**What the task requires:**
Everything in the data below except the pictures must be repeated word for word.

━━━━━━━━

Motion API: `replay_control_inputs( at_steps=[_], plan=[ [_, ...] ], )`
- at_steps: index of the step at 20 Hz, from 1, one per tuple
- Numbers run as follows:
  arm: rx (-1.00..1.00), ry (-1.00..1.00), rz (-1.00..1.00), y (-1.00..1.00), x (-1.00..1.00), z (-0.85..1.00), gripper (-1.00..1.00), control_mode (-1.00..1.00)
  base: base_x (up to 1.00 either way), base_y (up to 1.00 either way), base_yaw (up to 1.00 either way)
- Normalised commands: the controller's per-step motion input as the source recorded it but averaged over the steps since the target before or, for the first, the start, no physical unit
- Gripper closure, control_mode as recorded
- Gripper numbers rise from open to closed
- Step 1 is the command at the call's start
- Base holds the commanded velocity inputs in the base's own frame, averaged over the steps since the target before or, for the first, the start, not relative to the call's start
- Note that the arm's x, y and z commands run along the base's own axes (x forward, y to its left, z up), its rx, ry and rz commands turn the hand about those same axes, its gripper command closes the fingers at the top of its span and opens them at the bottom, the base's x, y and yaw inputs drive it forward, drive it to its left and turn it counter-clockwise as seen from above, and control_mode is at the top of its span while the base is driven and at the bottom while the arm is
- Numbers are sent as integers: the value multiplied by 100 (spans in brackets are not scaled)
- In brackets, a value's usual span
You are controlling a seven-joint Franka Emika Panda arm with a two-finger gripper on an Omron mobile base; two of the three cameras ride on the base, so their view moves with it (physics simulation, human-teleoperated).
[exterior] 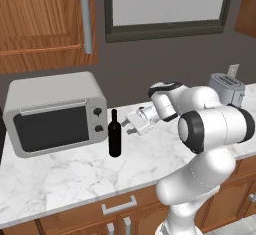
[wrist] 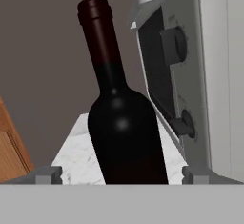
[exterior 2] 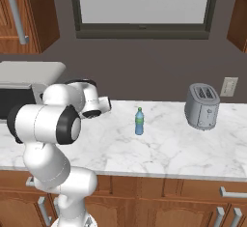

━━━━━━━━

**Result:**
Motion API: `replay_control_inputs( at_steps=[_], plan=[ [_, ...] ], )`
- at_steps: index of the step at 20 Hz, from 1, one per tuple
- Numbers run as follows:
  arm: rx (-1.00..1.00), ry (-1.00..1.00), rz (-1.00..1.00), y (-1.00..1.00), x (-1.00..1.00), z (-0.85..1.00), gripper (-1.00..1.00), control_mode (-1.00..1.00)
  base: base_x (up to 1.00 either way), base_y (up to 1.00 either way), base_yaw (up to 1.00 either way)
- Normalised commands: the controller's per-step motion input as the source recorded it but averaged over the steps since the target before or, for the first, the start, no physical unit
- Gripper closure, control_mode as recorded
- Gripper numbers rise from open to closed
- Step 1 is the command at the call's start
- Base holds the commanded velocity inputs in the base's own frame, averaged over the steps since the target before or, for the first, the start, not relative to the call's start
- Note that the arm's x, y and z commands run along the base's own axes (x forward, y to its left, z up), its rx, ry and rz commands turn the hand about those same axes, its gripper command closes the fingers at the top of its span and opens them at the bottom, the base's x, y and yaw inputs drive it forward, drive it to its left and turn it counter-clockwise as seen from above, and control_mode is at the top of its span while the base is driven and at the bottom while the arm is
- Numbers are sent as integers: the value multiplied by 100 (spans in brackets are not scaled)
- In brackets, a value's usual span
You are controlling a seven-joint Franka Emika Panda arm with a two-finger gripper on an Omron mobile base; two of the three cameras ride on the base, so their view moves with it (physics simulation, human-teleoperated).
[exterior] 
[wrist] 
[exterior 2] 

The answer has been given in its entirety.